No authority would be required to include all languages. One might,
for example, cover living languages while another covers extinct
languages.

   * Lets individual namespace authorities decide how to define
languages, rather than attempting to impose a single definition
across authorities.

   * Clearly documents the type of category (individual language, group of
languages) and the specific speech variety (or varieties, in the case of a
langid for a group of languages) denoted by any given identifier.

   * Provides enough information about each entry to make the identity
clear. A language name is simply not adequate for several reasons:
different languages in different parts of the world may share the same
name. Also, a single language may be referred to using different names,
even by speakers of the language (e.g. different names used in different
countries or by different ethnic groups).

   * Is assigned a unique identifier for a given namespace authority.
For example, "n-sil-" might be the tag that identifies the SIL
Ethnologue codes. 


We have also discussed, but failed to reach concensus on several topics.
They include:

- Free availability. Some believe all registered codes must be free
available to all on the Internet; others believe this would be nice,
but is not required.

- Control. If an organization becomes a namespace authority, does it
retain all control of all codes, or is there an oversight authority
that can resolve conflicts? For example, what if the IETF-languages
list/Language-Tag Reviewer wants to review the Ethnologue? What if
IETF creates a competing namespace authority that starts with Ethnologue
data and then makes "fixes" to perceived problems? 

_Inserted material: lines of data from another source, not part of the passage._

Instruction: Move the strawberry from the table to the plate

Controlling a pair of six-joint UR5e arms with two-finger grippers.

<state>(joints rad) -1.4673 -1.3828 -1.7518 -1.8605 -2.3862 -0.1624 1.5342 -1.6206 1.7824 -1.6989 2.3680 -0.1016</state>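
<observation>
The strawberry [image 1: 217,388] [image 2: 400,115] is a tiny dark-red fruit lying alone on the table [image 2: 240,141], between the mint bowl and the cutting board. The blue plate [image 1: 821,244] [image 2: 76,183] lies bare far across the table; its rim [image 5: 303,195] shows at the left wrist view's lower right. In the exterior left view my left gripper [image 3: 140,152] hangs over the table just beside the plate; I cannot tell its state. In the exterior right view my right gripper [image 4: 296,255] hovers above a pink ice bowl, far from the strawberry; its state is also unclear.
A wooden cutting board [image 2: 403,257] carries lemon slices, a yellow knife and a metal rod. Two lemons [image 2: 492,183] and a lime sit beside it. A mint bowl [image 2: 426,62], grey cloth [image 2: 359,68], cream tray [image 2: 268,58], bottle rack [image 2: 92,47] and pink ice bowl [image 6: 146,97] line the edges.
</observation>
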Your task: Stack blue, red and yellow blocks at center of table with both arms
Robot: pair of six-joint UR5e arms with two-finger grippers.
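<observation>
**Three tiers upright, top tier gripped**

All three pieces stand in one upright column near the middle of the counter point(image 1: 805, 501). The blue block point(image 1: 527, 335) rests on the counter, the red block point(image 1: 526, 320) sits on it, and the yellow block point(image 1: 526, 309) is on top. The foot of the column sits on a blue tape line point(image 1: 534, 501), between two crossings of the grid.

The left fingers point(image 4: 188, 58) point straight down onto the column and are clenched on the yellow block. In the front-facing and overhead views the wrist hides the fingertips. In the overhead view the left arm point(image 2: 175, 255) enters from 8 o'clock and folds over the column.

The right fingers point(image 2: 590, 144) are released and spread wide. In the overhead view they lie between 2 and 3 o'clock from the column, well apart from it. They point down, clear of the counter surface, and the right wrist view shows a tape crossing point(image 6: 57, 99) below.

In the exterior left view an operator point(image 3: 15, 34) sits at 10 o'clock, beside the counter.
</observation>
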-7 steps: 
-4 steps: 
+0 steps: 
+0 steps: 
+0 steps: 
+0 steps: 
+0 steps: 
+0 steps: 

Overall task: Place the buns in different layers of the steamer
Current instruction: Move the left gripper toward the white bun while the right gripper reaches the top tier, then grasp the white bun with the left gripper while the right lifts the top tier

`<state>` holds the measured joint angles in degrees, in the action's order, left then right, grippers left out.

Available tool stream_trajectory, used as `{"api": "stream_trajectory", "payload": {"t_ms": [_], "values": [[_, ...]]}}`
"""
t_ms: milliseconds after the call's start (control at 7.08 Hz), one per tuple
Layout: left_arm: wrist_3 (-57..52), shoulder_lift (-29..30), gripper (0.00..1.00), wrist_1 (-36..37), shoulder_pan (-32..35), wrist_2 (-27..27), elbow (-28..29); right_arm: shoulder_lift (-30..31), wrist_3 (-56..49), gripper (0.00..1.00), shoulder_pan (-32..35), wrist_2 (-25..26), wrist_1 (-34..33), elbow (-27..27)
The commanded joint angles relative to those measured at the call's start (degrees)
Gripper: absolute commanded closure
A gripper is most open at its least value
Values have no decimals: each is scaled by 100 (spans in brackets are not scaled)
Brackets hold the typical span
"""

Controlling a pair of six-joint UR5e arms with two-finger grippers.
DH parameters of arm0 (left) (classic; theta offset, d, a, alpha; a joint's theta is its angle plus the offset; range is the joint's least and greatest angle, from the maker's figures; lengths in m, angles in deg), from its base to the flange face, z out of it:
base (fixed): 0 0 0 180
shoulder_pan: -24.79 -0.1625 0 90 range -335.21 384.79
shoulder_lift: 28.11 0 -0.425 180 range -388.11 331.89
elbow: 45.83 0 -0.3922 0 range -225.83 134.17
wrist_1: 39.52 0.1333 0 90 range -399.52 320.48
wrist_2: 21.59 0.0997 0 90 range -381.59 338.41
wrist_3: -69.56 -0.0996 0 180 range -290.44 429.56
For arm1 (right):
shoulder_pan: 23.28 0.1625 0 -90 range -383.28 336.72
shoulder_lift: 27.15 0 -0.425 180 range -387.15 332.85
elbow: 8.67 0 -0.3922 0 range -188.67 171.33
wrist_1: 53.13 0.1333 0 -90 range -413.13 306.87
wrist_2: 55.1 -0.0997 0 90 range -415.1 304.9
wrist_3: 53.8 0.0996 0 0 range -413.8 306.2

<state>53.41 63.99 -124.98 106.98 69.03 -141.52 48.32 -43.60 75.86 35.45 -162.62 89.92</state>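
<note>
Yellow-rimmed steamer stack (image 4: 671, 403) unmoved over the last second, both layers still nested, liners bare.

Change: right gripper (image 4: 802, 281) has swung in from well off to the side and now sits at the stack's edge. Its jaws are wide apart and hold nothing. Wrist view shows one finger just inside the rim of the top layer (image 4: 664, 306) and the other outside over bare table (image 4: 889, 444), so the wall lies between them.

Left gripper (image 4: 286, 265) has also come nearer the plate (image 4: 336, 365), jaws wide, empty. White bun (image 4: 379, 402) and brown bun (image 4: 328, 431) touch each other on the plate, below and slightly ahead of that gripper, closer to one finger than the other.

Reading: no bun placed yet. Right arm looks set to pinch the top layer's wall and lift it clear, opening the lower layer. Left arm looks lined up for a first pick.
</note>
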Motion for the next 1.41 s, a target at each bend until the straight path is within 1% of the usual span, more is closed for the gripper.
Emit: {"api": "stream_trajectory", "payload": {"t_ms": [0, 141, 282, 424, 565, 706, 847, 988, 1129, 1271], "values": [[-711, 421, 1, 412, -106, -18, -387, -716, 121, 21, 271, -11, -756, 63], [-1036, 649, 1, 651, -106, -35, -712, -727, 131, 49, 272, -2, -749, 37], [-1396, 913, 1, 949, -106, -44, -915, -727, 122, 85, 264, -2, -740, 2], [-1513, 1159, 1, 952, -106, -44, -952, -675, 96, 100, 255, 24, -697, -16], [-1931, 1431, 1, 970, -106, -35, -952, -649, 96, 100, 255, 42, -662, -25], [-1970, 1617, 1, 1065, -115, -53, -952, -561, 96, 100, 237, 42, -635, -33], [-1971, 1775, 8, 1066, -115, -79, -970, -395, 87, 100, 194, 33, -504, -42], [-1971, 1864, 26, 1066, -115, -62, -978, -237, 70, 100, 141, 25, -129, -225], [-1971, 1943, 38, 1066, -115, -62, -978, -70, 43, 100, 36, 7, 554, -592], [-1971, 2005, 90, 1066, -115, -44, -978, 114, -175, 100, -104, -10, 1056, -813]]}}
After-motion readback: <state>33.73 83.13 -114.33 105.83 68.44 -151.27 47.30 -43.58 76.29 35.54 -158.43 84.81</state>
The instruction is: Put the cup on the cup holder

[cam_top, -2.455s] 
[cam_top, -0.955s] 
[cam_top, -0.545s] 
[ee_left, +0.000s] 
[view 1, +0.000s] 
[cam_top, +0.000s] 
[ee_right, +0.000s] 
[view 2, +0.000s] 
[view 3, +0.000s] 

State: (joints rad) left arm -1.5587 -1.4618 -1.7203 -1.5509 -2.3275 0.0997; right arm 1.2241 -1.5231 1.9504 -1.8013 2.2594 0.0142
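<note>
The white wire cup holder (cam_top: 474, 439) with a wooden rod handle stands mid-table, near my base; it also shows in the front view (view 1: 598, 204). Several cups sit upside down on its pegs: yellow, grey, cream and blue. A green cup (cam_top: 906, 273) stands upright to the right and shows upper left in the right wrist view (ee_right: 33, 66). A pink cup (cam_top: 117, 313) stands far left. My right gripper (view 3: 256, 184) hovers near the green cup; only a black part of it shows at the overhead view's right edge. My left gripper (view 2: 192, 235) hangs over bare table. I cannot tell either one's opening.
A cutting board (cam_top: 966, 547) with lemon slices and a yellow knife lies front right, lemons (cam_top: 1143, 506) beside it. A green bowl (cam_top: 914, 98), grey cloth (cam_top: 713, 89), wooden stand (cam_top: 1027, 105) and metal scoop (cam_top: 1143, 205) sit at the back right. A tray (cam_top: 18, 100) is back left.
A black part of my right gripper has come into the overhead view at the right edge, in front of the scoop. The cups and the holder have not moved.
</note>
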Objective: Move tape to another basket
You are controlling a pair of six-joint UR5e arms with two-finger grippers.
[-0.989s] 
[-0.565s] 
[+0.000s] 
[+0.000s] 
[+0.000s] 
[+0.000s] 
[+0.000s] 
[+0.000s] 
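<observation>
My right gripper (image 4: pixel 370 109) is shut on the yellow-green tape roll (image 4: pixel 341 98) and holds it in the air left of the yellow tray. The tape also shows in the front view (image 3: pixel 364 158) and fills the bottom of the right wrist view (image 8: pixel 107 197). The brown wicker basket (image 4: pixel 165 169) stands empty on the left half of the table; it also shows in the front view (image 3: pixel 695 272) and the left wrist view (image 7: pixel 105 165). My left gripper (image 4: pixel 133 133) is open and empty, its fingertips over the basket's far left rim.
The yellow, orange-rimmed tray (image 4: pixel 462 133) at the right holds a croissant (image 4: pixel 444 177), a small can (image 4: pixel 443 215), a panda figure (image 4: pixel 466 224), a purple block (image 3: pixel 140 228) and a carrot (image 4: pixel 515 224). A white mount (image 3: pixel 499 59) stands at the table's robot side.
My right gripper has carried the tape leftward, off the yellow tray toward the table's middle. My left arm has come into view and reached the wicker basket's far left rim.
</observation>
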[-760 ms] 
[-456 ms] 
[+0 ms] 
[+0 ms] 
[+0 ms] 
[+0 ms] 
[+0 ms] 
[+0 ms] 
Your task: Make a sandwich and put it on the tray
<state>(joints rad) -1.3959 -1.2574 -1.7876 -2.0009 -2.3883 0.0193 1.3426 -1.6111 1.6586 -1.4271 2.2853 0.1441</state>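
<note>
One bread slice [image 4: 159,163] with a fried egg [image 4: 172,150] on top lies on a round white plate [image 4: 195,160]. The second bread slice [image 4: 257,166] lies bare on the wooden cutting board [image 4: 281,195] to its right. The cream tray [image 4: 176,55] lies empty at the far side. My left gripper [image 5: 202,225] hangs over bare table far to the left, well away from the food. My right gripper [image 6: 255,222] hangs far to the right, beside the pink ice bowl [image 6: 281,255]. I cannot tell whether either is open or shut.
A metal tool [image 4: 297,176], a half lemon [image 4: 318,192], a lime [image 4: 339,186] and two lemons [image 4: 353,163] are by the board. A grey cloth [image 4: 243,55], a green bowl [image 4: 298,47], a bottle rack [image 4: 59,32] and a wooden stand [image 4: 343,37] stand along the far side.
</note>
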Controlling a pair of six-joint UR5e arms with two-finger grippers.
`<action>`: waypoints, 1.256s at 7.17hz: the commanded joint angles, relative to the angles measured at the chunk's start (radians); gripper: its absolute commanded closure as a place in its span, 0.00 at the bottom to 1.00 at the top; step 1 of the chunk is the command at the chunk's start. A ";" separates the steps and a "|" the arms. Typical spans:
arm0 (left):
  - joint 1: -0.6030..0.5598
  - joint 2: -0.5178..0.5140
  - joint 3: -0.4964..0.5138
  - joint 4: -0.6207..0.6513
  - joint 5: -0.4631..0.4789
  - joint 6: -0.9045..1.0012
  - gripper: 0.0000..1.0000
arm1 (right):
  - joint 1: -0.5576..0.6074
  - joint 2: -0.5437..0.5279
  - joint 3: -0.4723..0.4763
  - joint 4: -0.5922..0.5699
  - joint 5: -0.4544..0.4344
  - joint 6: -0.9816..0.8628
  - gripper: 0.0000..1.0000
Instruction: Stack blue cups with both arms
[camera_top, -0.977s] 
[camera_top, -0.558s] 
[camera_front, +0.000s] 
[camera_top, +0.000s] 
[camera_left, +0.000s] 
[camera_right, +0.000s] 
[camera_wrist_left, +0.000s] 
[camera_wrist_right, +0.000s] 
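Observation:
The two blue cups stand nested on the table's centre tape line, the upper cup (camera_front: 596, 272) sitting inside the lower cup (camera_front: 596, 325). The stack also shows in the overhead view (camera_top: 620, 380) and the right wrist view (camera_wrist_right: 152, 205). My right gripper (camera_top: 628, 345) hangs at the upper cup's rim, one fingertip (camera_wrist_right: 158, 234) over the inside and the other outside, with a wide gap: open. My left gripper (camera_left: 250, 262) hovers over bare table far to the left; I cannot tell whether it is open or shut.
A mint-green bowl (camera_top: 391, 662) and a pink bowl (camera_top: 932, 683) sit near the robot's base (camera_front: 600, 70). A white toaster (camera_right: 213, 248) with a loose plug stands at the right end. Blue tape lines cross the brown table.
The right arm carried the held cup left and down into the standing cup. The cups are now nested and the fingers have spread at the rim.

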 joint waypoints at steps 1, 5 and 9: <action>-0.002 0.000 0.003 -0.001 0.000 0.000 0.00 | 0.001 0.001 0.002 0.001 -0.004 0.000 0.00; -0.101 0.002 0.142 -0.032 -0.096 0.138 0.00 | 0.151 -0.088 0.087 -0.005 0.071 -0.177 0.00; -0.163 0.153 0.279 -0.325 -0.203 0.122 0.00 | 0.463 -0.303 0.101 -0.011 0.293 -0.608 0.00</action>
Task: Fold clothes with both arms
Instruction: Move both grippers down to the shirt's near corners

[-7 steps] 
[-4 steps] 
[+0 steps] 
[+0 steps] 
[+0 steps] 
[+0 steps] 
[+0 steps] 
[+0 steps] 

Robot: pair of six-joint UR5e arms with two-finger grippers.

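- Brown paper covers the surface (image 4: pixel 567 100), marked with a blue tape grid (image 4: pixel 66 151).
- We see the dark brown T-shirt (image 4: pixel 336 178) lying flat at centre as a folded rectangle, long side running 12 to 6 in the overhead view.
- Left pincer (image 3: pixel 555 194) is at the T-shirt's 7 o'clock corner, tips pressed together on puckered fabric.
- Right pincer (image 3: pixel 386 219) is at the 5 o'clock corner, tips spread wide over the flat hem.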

- Cross-referencing. If identifiers exist for the same language in
multiple namespace authorities, is there a hierarchy for which code
from which authority must be used first? Must authorities provide a
cross-reference mapping between their identifiers and "the same"
identifiers in other namespaces? Some believe trying to provide
cross-references would be impossible given the differing ways
authorities define languages, while others believe this is required
because of existing practice and RFC 1766.


Regarding the Ethnologue itself, we agree that the current
three-letter codes are not sufficient to support future growth while
also permanently retiring codes once they are removed from an existing
version. The three-letter space allows for 17,576 permutations, and a
little less than one-half of those are still available. We have been
considering changing the codes to allow digits (0-9) as well as
case-insensitive letters (a-z). A four-letter code would be more
mnemonic, but may not work given RFC 1766's space requirements.

We agree that if the Ethnologue became a language registry, the codes
(ENG, FRN, JPN, etc.) would be normative, while all other information
would be informative.

We have not reached agreement on what information should appear in
Ethnologue entries. We generally agree on these items:

- Language name
- Code (normative)
- Where spoken
- Approximate number of speakers

However, there is disagreement about items such as:

- dialects
- alternate names
- Bible availability
- linguistic roots
- miscellenous information

Some believe all existing information should appear, especially since
all would be informative (other than the code itself). Others believe
some information is either inappropriate for an international standard,
or the available information is so inconsistent that it would confuse
users of the standard. And even though it would be informative, those
who support other international standards know that informative information
can be a maintenance issue.

There also has been debate about whether all existing Ethnologue
entries or a subset should be registered. Most believe all should be
registered; others are concerned about the sometimes-very-sketchy data
available with some entries.